Shirley Jones is Hollywood royalty to the core. The actress and singer, star of such golden oldie movies as Oklahoma!, Carousel and The Music Man, won an Oscar in 1961 for her portrayal of a prostitute in Elmer Gantry (beating Janet Leigh in Psycho), was married to Broadway star Jack Cassidy and was stepmother to his son, teen heartthrob David Cassidy.

Shirley and David starred together in the 1970s TV series The Partridge Family, in which she played Mrs Partridge, widowed mother to a group of travelling child musicians, headed by David himself.

Shirley Partridge was sweet, pretty and uncomplicated — 'And in everyone's eyes, I was always identified with Mrs Partridge,' says the actress. But with the forthcoming publication of her memoirs, that image may be shot to pieces.

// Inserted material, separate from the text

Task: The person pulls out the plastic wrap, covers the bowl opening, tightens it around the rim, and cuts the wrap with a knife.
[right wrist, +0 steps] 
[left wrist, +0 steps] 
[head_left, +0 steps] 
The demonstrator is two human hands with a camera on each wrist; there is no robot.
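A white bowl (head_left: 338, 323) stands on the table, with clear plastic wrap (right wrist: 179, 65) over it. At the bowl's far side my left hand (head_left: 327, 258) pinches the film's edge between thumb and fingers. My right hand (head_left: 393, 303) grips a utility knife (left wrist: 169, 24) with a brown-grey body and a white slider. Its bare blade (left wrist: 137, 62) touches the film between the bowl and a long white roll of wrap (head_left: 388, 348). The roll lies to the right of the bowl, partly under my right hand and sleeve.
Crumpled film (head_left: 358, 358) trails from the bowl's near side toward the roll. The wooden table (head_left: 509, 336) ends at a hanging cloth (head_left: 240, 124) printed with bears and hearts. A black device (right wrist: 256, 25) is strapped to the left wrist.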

Tales of threesomes, aborted foursomes and marriage to a rampantly unfaithful, bipolar first husband who died in a horrific fire may, as Shirley herself remarks, make readers reach for the smelling salts.

There are tales, too, of some of the biggest names in Hollywood. Frank Sinatra 'was so self-involved . . . every single conversation centred only around him'; and he pulled out of the film they were due to make together, Carousel, because the great love of his life, Ava Gardner, had summoned him to be by her side.

Shirley shared passionate kisses with Richard Widmark, her co-star in the 1961 film Two Rode Together, but went no further because, 'despite my husband's infidelities, I still loved him'.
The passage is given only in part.